Directions: Once you reach the line containing "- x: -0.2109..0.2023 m", copy it and every line after it exactly, through the end of the data below.

Dataset section:
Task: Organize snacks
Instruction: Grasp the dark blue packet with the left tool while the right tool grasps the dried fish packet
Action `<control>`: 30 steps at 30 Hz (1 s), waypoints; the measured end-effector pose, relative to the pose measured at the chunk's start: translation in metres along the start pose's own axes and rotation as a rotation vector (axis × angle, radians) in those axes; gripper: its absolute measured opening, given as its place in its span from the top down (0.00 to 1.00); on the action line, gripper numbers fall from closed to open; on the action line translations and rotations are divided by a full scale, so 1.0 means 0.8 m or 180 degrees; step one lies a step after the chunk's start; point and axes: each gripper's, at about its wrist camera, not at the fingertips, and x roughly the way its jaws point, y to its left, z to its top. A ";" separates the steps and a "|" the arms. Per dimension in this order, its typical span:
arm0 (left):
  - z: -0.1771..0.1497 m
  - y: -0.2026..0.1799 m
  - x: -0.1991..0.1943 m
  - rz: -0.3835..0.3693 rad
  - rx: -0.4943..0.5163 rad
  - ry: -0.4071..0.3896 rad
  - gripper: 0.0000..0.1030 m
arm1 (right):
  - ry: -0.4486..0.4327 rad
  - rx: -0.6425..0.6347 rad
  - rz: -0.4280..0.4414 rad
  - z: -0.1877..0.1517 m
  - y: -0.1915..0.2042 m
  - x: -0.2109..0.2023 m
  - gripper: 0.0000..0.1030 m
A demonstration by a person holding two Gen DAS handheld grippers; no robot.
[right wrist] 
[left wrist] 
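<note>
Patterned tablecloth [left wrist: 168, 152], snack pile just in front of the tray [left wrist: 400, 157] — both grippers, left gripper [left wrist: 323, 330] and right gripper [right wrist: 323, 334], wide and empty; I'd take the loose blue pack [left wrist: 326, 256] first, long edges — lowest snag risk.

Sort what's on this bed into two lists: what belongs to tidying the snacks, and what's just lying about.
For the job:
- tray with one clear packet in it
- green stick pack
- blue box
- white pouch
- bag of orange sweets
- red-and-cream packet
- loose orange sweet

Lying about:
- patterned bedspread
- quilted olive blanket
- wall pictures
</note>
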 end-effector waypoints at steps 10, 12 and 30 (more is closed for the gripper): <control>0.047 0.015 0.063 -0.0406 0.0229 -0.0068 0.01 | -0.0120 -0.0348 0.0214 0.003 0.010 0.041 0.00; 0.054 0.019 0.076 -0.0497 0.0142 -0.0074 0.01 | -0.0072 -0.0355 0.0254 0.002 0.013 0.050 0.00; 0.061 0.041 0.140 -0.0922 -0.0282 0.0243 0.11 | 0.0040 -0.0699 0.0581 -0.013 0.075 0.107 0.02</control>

Completed exercise:
  - x: -0.2109..0.2023 m
  - gripper: 0.0000..0.1030 m
A demonstration by a person holding two Gen DAS handheld grippers; no robot.
[right wrist] 
[left wrist] 
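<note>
Patterned tablecloth [left wrist: 168, 152], snack pile just in front of the tray [left wrist: 400, 157] — both grippers, left gripper [left wrist: 323, 330] and right gripper [right wrist: 323, 334], wide and empty; I'd take the loose blue pack [left wrist: 326, 256] first, long edges — lowest snag risk.

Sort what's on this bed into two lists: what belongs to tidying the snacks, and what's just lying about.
For the job:
- tray with one clear packet in it
- green stick pack
- blue box
- white pouch
- bag of orange sweets
- red-and-cream packet
- loose orange sweet

Lying about:
- patterned bedspread
- quilted olive blanket
- wall pictures
</note>
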 end-effector waypoints at steps 10, 12 and 30 (more is closed for the gripper): <control>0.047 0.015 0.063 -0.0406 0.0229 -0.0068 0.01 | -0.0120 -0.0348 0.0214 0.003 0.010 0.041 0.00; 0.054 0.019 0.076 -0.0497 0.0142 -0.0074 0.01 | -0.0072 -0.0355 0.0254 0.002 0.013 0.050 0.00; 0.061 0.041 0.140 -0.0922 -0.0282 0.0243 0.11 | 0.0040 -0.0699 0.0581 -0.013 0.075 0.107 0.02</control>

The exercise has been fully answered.